Itália estava simplesmente encantada.

—A minha gata deu cria esses dias. E o meu apartamento é pequeno demais, então eu doei todos eles. Sei lá, esse aí me lembrou você.

Ela sorriu e, recebendo o pequeno animal em mãos, o analisou para ver se tinha olhos de duas cores ou algo assim. Mas não encontrou nada.

Henri deu um passo a frente e apontou para uma manchinha branca exatamente entre os olhos do gato. A manchinha tinha formato de bota.

O formato da Itália.

Como o colar, como o seu nome, como o lugar onde seus pais haviam se conhecido.

—Obrigada, Henri, é um presente incrível.

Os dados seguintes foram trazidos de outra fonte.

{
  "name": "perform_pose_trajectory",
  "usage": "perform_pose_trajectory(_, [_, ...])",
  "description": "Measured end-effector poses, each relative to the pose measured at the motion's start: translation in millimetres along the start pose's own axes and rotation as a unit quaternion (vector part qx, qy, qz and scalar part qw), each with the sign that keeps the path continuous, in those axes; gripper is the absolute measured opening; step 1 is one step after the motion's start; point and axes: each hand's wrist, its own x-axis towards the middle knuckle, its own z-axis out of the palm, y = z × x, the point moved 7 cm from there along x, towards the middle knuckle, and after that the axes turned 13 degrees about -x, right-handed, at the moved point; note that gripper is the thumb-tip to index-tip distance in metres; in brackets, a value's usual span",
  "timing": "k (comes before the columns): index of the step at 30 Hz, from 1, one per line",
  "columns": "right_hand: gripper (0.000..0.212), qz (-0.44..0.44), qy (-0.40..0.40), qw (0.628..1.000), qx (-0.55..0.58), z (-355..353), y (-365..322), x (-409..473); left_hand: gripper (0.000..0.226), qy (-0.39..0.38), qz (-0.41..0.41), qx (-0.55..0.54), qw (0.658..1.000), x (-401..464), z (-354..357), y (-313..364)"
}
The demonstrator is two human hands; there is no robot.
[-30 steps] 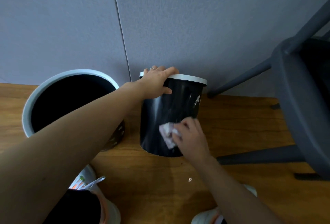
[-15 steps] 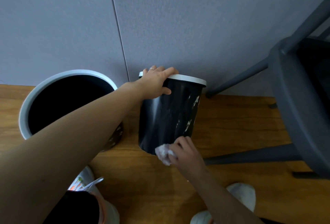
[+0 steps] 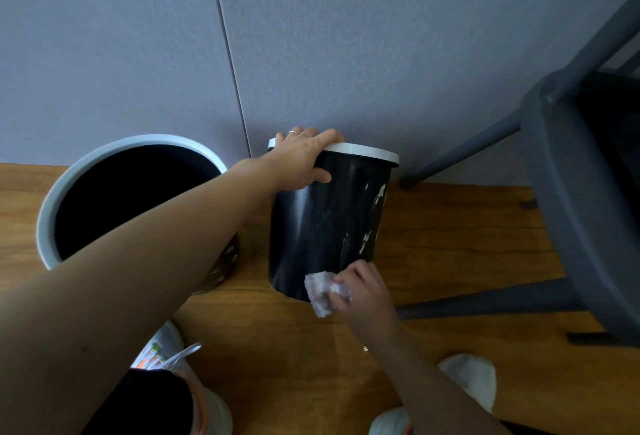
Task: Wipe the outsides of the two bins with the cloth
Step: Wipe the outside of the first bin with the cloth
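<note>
Fingers beside chair leg

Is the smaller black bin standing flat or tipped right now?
Tipped. The smaller black bin leans with its top toward the wall, held at the white rim by the left hand.

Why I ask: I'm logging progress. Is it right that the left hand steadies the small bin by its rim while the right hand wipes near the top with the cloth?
Not quite. In the head view the right hand holds the cloth at the bottom edge of the small bin, not the top. The left hand does grip its rim.
</note>
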Motion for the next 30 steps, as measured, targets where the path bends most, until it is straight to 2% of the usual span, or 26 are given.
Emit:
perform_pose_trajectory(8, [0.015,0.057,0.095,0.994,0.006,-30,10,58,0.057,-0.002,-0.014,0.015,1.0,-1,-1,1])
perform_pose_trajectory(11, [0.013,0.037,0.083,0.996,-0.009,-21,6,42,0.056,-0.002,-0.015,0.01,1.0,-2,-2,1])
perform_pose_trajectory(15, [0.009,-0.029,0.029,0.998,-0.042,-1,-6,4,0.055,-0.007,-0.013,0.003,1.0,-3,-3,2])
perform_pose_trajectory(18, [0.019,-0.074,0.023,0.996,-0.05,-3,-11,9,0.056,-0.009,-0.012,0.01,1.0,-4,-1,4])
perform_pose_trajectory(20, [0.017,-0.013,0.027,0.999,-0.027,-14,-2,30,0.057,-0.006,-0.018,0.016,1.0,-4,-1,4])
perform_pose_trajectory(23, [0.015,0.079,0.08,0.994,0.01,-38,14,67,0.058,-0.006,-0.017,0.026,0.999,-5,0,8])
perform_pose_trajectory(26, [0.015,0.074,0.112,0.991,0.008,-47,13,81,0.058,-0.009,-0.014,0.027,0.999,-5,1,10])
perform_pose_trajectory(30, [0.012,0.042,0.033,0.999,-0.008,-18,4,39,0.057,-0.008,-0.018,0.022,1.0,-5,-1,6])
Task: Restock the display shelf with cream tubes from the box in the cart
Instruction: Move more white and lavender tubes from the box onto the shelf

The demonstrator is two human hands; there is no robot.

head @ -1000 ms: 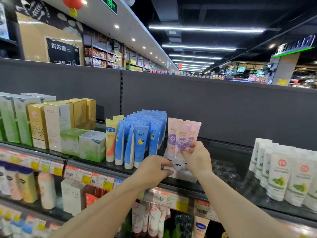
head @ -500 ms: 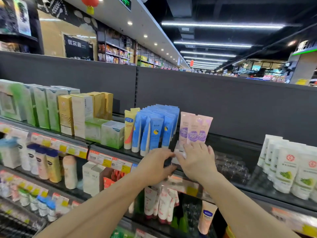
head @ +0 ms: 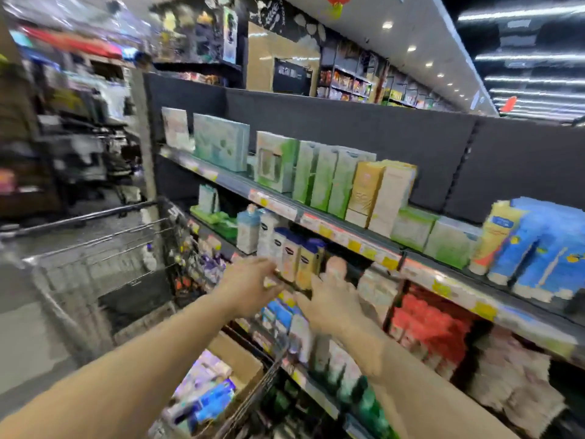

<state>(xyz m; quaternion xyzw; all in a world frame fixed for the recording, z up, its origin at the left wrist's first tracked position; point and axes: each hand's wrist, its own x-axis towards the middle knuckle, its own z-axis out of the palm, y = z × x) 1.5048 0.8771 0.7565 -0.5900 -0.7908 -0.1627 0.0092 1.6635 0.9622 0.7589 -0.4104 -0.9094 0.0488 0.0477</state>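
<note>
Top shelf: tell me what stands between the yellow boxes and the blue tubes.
In the head view, low green boxes and one yellow tube stand between the yellow boxes and the blue tubes.

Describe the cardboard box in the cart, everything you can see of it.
The box is plain brown cardboard, open at the top, sitting in the wire cart at the lower middle of the view. Blurred purple, white and blue packs fill it. The left forearm crosses in front of part of it. Neither hand touches it. Motion blur hides any print.
</note>
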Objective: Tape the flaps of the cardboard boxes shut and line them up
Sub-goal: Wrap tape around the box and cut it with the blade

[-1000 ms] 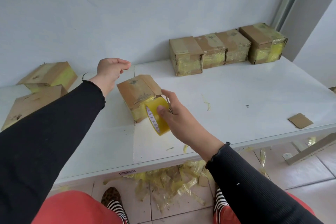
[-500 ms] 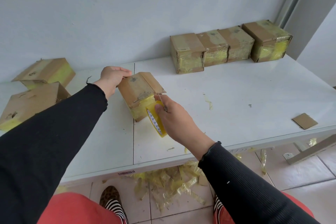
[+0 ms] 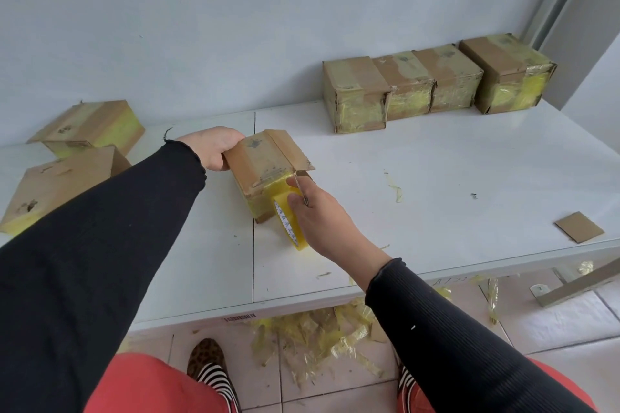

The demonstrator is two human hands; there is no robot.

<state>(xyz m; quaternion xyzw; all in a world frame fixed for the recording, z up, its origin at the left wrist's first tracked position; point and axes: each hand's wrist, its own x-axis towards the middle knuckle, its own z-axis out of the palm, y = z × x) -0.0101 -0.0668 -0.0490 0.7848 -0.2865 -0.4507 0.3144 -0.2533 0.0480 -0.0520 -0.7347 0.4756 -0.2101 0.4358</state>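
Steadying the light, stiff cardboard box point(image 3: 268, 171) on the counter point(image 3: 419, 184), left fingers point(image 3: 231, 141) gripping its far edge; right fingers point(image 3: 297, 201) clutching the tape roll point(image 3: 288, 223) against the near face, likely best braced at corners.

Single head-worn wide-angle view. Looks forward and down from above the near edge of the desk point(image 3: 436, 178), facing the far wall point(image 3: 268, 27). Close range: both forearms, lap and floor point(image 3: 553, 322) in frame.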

Aí estava, uma presença nova em sua vida que ela não sabia que tinha tanta consideração, tanta proximidade. É claro que, assim que o viu, teve uma paixonite do tipo que seja eterno enquanto platônico, afinal, o cara parece um anjo! Mas era muito mais que um menino bonito que vemos no ônibus e, quando pensamos em falar com ele, chegamos ao nosso ponto. Itália via Henri como um amigo e só havia percebido agora.

Quando deu por si, estava encarando os cachinhos dele de novo.

—Para com isso! – Ele passou as mãos pelo cabelo.

Vous non entende! Seu cabelo pede pra ser tocado!

(...)

Uma marca. Um símbolo. Um... Logotipo?

Itália teve uma ideia.

Uma Lua minguante. Lucy e sua bateria na parte sem luz. Matteo pendurado, Téo na parte iluminada, Alice em cima... Ou talvez os quadro sob uma lua cheia, apenas as silhuetas...

Ah, sim, seria marcante. Mais marcante que Violet Markey.

Ela buscou seu maior caderno, cheio de folhas brancas e um único lápis. Faria um esboço.

Jogou-se no sofá e pôs-se a desenhar.

Logo, Adrien veio da cozinha com duas canecas de café, e sentou-se no chão, colocando-as sobre a mesinha minúscula de centro. Ele a encarou por longos segundos e sorriu.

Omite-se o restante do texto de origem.